Focus sur … l’habit monastique
La principale caractéristique visuelle de la représentation iconographique des bénédictines et des cisterciennes est l’habit[1]. La religieuse est forcément revêtue d’une tenue particulière, propre à son état et à son ordre. « Prendre l’habit » ou « prendre le voile » signifie devenir religieuse.
L’habit religieux, un marqueur social fort
La société de l’époque moderne ne conçoit pas une religieuse sans un habit de religion. L’habit religieux est donc un marqueur social fort car il permet immédiatement de voir et savoir qu’une femme fait partie du clergé régulier. Voile et habit confirment la consécration à Dieu d’une femme mais aussi tout ce qui en découle, à savoir son incapacité civile, son impossibilité de se marier et de procréer, sa mort au monde, son mode de vie, son lien privilégié au divin.
Le voile est plus particulièrement la pièce d’habillement qui distingue une religieuse d’une laïque. Le voile blanc, ou voile de réception, se donne à la novice lors de sa vêture. Le voile noir se donne à la professe lors de la profession religieuse. Le voile des bénédictines et des cisterciennes couvre entièrement la tête et les épaules de la religieuse. Il peut être baissé sur les yeux, ou ramené entièrement sur le visage. L’absence de voile, le port d’un voile transparent ou ajusté est contraire au vœu de chasteté car cela attirerait le regard des hommes[2]. Le recours au voile est conçu comme nécessaire pour soustraire les épouses du Christ au regard d’autrui et à l’empire des sens que provoque la vue. Le voile marque la modestie de la religieuse et signale aussi son état de sujétion et de soumission à Dieu. Le voile est donc indissociable de l’état religieux, mais il est réservé aux femmes, donc aux religieuses. C’est par conséquent un marqueur sexué. Le voile rend public la sainteté de la religieuse, c’est un signe extérieur de consécration à Dieu, un honneur distinctif.

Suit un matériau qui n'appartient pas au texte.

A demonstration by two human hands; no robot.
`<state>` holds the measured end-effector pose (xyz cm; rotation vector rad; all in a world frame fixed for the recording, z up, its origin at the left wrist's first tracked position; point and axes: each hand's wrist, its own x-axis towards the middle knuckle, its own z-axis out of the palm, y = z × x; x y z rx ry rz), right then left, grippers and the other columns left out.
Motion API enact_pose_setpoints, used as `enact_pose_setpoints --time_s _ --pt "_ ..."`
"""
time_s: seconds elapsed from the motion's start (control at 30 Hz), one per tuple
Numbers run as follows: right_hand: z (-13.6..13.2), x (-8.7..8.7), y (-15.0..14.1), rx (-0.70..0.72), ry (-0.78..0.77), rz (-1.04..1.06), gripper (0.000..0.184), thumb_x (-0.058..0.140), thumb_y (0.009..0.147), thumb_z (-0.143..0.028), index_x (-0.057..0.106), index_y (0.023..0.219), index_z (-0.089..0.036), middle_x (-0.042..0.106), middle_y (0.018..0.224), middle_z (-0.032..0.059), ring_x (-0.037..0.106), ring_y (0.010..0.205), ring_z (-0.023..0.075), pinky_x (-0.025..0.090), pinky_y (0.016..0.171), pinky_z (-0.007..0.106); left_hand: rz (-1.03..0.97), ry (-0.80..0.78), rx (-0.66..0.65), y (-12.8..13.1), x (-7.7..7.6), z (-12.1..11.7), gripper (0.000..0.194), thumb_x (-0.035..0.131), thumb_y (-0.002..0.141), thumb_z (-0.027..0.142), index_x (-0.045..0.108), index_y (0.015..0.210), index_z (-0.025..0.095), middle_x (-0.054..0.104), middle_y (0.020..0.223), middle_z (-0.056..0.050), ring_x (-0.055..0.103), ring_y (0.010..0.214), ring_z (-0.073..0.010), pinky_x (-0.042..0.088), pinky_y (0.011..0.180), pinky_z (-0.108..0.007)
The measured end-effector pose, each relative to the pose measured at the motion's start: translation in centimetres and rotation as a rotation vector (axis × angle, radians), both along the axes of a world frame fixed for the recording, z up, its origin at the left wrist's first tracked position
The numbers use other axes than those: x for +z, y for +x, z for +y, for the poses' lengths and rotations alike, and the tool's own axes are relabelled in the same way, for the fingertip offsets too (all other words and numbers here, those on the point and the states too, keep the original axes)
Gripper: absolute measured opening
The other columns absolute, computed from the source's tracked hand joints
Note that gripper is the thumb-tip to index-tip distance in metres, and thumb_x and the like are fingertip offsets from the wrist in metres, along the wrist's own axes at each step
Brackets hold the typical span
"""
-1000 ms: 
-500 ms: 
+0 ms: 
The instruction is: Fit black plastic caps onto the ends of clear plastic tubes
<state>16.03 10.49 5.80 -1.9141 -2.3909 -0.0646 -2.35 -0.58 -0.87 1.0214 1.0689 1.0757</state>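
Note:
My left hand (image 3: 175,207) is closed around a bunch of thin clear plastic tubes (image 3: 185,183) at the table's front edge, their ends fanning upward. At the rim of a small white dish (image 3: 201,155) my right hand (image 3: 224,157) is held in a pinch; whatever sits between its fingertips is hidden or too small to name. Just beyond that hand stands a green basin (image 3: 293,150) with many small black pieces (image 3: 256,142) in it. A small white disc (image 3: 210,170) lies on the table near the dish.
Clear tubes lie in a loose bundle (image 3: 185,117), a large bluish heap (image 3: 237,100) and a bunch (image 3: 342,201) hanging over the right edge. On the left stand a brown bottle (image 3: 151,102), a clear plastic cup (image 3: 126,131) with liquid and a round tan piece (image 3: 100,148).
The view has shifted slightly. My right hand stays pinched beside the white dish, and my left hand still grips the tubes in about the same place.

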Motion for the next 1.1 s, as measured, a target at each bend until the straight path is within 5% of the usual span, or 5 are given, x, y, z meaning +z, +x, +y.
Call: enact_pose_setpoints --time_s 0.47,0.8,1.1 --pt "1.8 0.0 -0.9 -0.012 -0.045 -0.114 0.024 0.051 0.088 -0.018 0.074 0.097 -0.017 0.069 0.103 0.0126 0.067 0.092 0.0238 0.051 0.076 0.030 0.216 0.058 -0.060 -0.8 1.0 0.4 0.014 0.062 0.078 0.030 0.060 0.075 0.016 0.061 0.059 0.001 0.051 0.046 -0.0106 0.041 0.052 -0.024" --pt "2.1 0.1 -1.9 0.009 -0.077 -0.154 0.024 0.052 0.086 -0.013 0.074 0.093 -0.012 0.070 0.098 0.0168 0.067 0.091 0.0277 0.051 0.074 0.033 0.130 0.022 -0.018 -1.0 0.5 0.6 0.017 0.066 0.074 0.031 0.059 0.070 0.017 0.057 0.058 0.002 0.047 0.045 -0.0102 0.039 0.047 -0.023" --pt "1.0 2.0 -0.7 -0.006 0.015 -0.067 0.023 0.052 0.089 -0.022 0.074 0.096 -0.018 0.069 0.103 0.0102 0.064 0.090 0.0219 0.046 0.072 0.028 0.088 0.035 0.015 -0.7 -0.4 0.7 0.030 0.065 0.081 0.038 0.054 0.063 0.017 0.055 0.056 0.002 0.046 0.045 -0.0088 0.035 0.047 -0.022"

Des tenues spécifiques selon les ordres et les congrégations
Chaque ordre religieux, chaque congrégation possède une tenue qui lui est propre. Cette tenue est censée être uniforme au sein de l’ordre, l’identification est donc facile et rapide pour le spectateur de l’œuvre. De plus, aux XVIe, XVIIe et XVIIIe siècles, la forme, la couleur, l’étoffe de l’habit constituent autant de points permettant de juger de la conformité de la religieuse représentée avec son ordre. Les religieuses réformées n’ont pas la même tenue que celles qui ne sont pas réformées.
Sainte Scholastique et les fondatrices religieuses médiévales sont parfois représentées avec des habits « archaïques », du moins jugés comme tels à l’époque moderne. Ces tentatives cherchent à reproduire des vêtements à l’antique, avec des drapés, des manteaux longs, des superpositions de robes ou de surplis. À l’inverse, certaines représentations montrent ces mêmes religieuses avec des habits dignes des bénédictines réformées du XVIIe siècle.
Quant aux religieuses de l’époque moderne, elles sont habillées avec des vêtements à la forme et à la couleur codifiées. La bénédictine porte une robe noire à larges manches, une tunique sous la robe, un scapulaire noir, une guimpe blanche, un bandeau blanc et un voile noir. Au chœur, la religieuse bénédictine porte la coule monastique noire mais sans capuchon. Le premier texte sur l’habit des cisterciennes date de 1235. L’Ordre de Cîteaux impose à ce moment-là l’habit cistercien. La cistercienne porte une robe grège, un scapulaire noir, une ceinture de tissu noir, une guimpe blanche, un bandeau blanc et un voile noir. Au chœur, la religieuse cistercienne porte la coule monastique blanche.
[1]- Sur l’habit religieux : A. VAN BIERVLIET, « L’habit religieux », dans La Vie spirituelle, ascétique et mystique, Supplément no 13, Paris, 1960, p. 206-216.
[2]- Philibert COLLET, Du Voile des religieuses et de l'usage qu'on en doit faire selon l'Ecriture, les Conciles et les Saints Pères, chez Laurent Aubin, Lyon, 1678.